Ibrahim Dossey

Personal information
- Full name: Ibrahim Allotey Dossey
- Date of birth: 24 November 1972
- Place of birth: Accra, Ghana
- Date of death: 9 December 2008 (aged 36)
- Place of death: Bucharest, Romania
- Height: 1.85 m (6 ft 1 in)
- Position: Goalkeeper

Senior career*
- Years: Team / Apps / (Gls)
- 2000–2003: FC Brașov / 48 / (0)
- 2003: Rapid București / 6 / (0)
- 2003–2005: FC Brașov / 42 / (0)
- 2005–2006: Unirea Sânnicolau Mare / 23 / (0)
- 2006–2008: Pandurii Târgu Jiu / 10 / (0)
- 2008: FCM Târgovişte / 0 / (0)
- Total:  / 129 / (0)

International career
- 1992: Ghana U-23 / 5 / (0)

Medal record
Men's association football
Representing Ghana
Olympic Games
| Bronze medal – third place | 1992 Barcelona | Team competition |

= Ibrahim Dossey =

Ghanaian footballer

Ibrahim Allotey Dossey (24 November 1972 – 9 December 2008) was a Ghanaian professional football goalkeeper.

==Club career==
Dossey was born in Accra, Ghana.
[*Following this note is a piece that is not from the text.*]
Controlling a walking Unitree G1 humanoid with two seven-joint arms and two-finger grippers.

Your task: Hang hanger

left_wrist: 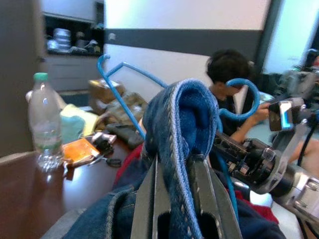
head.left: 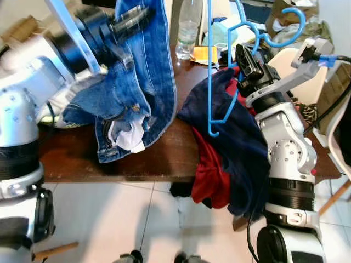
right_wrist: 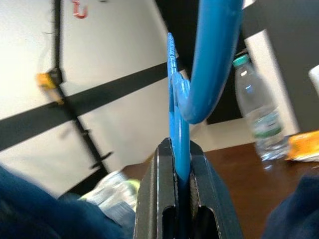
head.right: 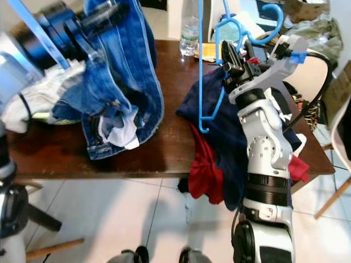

He started his career with local club Accra Hearts of Oak.
In 2000, he was brought to Romania by his former coach at Accra, Petre Gavrilă, where he played for several clubs, including FC Brașov, Rapid București, and Pandurii Târgu Jiu

==International career==
Dossey was part of Ghana's U-23 team that won Africa's first Olympic football medal at the 1992 Summer Olympics in Barcelona, Spain.

==Personal life and death==
Dossey was married to a Romanian woman named Ioana, with whom he had a daughter, Jennifer-Ștefania (born 2004), who is a triple jumper for Romania.

Dossey signed with FCM Târgovişte two days before he crashed his car on 13 September 2008 near Breaza, Prahova County, and fell into a coma. His wife and daughter were not injured in the accident. He remained in a coma for nearly three months before dying at Bagdasar Arseni Hospital in Bucharest on 9 December 2008, at the age of 36. He was buried in Hârşova, Romania, on 10 December.

===Reactions===
Bogdan Lobonţ: "I cannot believe it! I had hoped that Dossey's medical condition would improve. I am sad, Romanian football has lost a valuable goalkeeper. God rest his soul!"

Ioan Neculaie (the owner of FC Brașov): "I met Dossey only as a player for the club I own, but I can say about him that I never heard anyone saying bad things about him. His character was an example. It is unbelievable."